The ICO censured the Royal Free NHS Foundation Trust about data handed over during trials of a novel way to detect kidney injuries.
Among other failings, the ICO said the hospital did not tell patients enough about the way their data was used.
The trust said it would tackle “shortcomings” in its data-handling.
Details on about 1.6 million patients was provided to Google’s DeepMind division during the early stages of the medical trial last year.
The information was used to develop and refine an alert, diagnosis and detection system that can spot when patients are at risk of developing acute kidney injury (AKI). The result of the trial was an app called Streams designed to help doctors spot patients at risk of AKI
In a statement, information commissioner Elizabeth Denham said attempts to make creative use of data had to be carefully managed.
“The price of innovation does not need to be the erosion of fundamental privacy rights,” she said.
The trust has not been fined as a result of the investigation, instead it has signed an undertaking to make changes to the way it handles data.
The trust has pledged to:
In a statement, the Royal Free said it had co-operated fully with the ICO’s investigation and welcomed the guidance it had received on the best way to use patient data in future trials.
It added that it was “pleased” that the ICO had let it continue using the Streams app to help patients.
“We accept the ICO’s findings and have already made good progress to address the areas where they have concerns,” it said.
“We passionately believe in the power of technology to improve care for patients and that has always been the driving force for our Streams app.”
In a statement, Google said it welcomed the “thoughtful resolution” of the case and added that it would reflect on its involvement with the hospitals.
“We underestimated the complexity of the NHS and of the rules around patient data, as well as the potential fears about a well-known tech company working in health,” wrote Dominic King, DeepMind’s clinical lead on health, and Mustafa Suleyman, DeepMind’s co-founder.

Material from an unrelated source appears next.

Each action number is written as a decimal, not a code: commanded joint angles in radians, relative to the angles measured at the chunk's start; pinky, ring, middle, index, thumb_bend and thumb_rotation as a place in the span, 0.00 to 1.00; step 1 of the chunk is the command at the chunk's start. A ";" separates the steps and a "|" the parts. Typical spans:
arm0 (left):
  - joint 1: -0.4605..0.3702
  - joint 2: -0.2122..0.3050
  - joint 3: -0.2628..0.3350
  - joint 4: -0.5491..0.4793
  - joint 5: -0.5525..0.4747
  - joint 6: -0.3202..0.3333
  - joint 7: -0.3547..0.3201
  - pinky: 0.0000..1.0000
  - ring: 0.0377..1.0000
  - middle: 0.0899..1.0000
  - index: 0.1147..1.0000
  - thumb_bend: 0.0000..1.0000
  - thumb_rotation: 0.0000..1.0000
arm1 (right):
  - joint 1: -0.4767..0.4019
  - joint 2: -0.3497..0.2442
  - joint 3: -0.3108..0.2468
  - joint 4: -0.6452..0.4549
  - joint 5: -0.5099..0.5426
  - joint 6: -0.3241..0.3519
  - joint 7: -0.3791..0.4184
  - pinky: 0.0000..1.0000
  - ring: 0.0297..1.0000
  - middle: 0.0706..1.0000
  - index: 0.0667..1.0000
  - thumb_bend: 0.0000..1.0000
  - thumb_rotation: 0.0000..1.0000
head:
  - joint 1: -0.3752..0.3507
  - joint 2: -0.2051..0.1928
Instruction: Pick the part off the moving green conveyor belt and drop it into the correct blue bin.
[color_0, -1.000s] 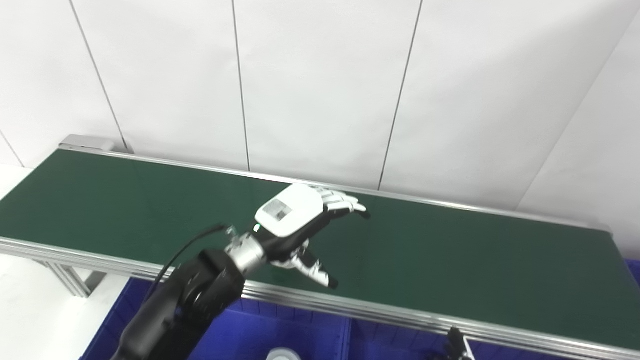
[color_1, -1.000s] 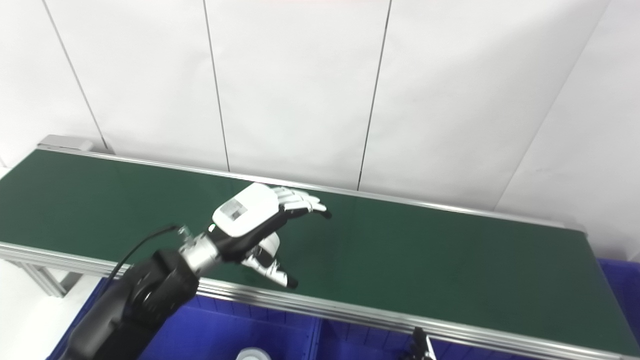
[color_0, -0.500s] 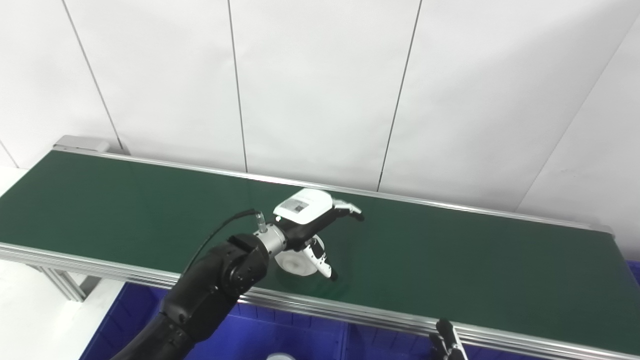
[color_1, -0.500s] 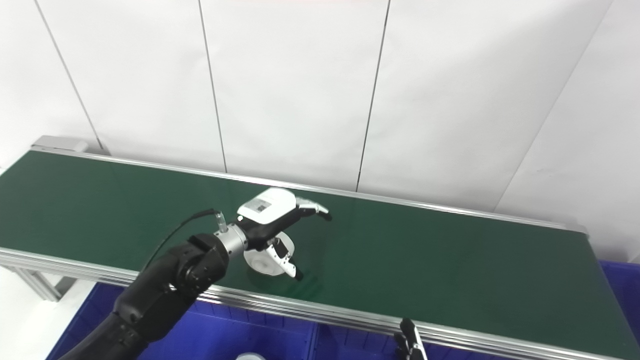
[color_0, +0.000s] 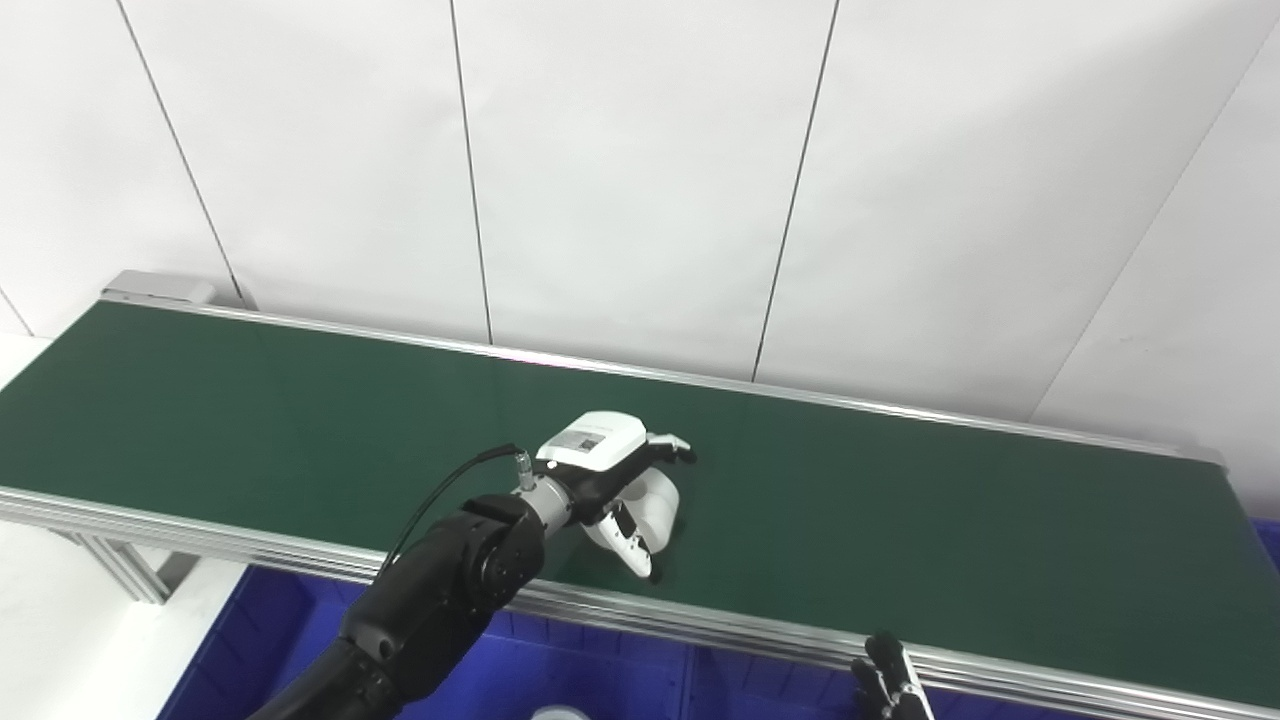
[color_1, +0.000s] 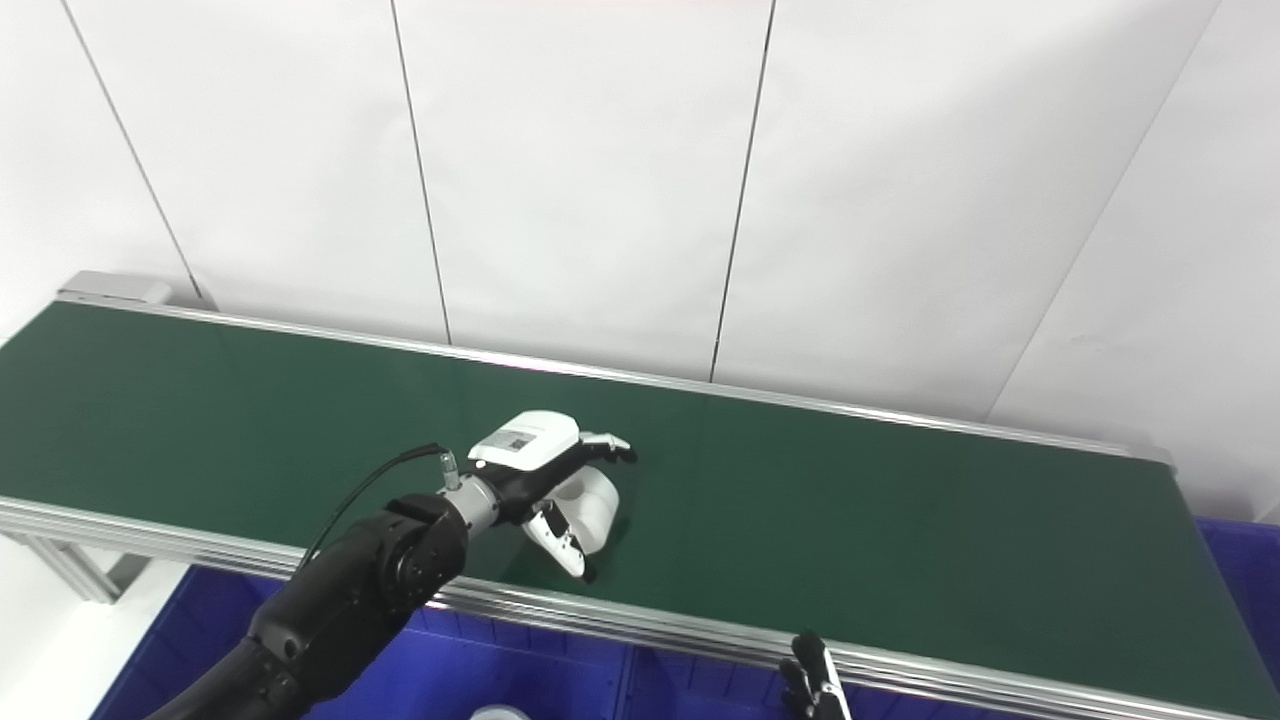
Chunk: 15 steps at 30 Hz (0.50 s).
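Green conveyor belt (color_0: 250, 400) runs left to right before a white panelled wall (color_0: 640, 170); blue bins (color_0: 600, 680) sit along its near edge. Left hand (color_0: 610, 470) lies low over mid-belt, fingers and thumb spread around the white part (color_0: 658, 503), not yet closed. Right hand (color_0: 890, 685) barely shows at bottom right; state cannot be told.

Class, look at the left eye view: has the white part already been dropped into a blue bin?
No, the white part lies on the green conveyor belt, with the left hand around it.
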<state>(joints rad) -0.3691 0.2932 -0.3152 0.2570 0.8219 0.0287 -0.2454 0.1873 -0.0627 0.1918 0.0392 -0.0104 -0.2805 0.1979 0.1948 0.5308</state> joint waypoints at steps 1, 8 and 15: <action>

The statement said the AI division had concentrated on building tools for clinicians rather than thinking about how the project should be shaped by the needs of patients and the public.
“We got that wrong, and we need to do better,” they wrote and then went on to outline steps the division would take to make sure future trials took more notice of privacy worries.
The deal between the Royal Free and DeepMind first became public in February 2016 and caused controversy over the amount of patient information being shared without public consultation.
In March this year, an academic report into the way patient data had been handled found “inadequacies” in the way information had been handed over.
The authors said that it was “inexcusable” that patients had not been told about what had been happening to their data.
At the time, Google DeepMind said the report had “major errors” that misrepresented the way it and the Royal Free had used data.